In a typical scenario the communications between a webserver and client browser looks like this:
- Client makes a request to the server.
- The server responds.
- The client displays/uses the response.
For example to create a new weblog entry the user would browse to this site,
Now consider what happens if a malicious external site were to copy the “add weblog entry” form and host it upon their site.
They could change the wording, hide the fields, etc. But ultimately there is nothing stopping them from hosting a modified version of the form – and serving it to users.
This is where the cross-site issue comes into play. If that remote site can coerce, persuade, or trick a user logged into this site to submit the form then the request will be processed by this site using their cached credentials.
Because they trust this site, and have remained logged in, the submission would be processed and the unsuspecting user would have a new weblog entry posted which they didn’t explicitly write, or expect. For example “I like cheese.”
Step by step the attack works like this:
- External site copies a form from this one.
- External site persuades/cajoles/tricks a user who remains logged in here to visit their site and submit the form.
- Perhaps via javascript magic.
- The server here receives the form submission and proceses it
- Because it doesn’t realise the form came from a malicious remote source.
- And because the user was logged in any authentication tests succeed.
- The user now arrives at this site with new content posted in their name.
The solution to this problem is potentially invasive but conceptually simple.

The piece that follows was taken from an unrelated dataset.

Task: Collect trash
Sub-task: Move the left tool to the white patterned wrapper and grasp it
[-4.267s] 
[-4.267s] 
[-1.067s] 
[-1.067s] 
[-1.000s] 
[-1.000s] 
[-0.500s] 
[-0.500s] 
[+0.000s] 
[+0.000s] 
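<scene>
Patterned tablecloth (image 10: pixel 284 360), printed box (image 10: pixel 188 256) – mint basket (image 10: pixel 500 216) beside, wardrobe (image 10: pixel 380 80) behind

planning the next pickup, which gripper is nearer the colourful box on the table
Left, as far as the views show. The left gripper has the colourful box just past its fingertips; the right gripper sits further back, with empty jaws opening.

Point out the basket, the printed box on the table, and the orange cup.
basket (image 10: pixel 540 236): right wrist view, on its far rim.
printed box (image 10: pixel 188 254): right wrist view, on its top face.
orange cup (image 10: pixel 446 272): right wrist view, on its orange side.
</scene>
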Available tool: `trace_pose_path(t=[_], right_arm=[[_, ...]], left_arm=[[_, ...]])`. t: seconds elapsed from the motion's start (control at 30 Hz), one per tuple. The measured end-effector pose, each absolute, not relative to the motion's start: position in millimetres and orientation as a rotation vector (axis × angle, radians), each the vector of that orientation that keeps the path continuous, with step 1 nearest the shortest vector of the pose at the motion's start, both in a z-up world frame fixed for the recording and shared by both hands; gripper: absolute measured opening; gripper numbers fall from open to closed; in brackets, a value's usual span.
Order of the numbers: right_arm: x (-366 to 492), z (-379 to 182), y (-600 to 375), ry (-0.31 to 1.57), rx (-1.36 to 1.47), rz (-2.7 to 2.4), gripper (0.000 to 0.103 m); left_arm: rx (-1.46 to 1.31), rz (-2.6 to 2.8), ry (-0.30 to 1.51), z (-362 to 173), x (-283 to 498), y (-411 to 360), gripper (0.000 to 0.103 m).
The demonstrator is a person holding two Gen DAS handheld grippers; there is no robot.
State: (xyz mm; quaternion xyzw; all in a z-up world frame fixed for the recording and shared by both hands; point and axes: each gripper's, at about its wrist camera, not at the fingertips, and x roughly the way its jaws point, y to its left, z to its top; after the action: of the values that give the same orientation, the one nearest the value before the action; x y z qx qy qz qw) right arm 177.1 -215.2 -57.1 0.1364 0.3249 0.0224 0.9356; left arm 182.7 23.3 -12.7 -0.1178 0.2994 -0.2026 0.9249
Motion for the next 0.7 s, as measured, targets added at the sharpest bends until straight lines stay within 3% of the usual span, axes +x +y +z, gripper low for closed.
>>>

Rather than serving forms to clients and then processing them without regard to the submission source the forms each include a “session token”.
When a form is submitted this token is examined, and if it matches the token which was sent with the form the processing occurs, if it doesnt an alert is raised.
This utterly prevents the attack because it means that the malicious remote server cannot serve a valid form – it can’t predict the secret form session token, so the submission will always fail.
(There are simpler solutions involving the use of the HTTP Referer (sic) header, but these are unreliable as this information might be forged or not present.)
It is worth noting that many sites fail to verify the submission of forms in this manner, so they are potentially at risk of malicious (ab)use of their forms.
Described below are 3 changes that you can make to your site to enhance security :
Cookie Safety
Microsoft’s Internet Explorer supports an extension to cookies called “httponly”. The intention of this support is that the cookies served by a site will be marked as unavailable for scripting use.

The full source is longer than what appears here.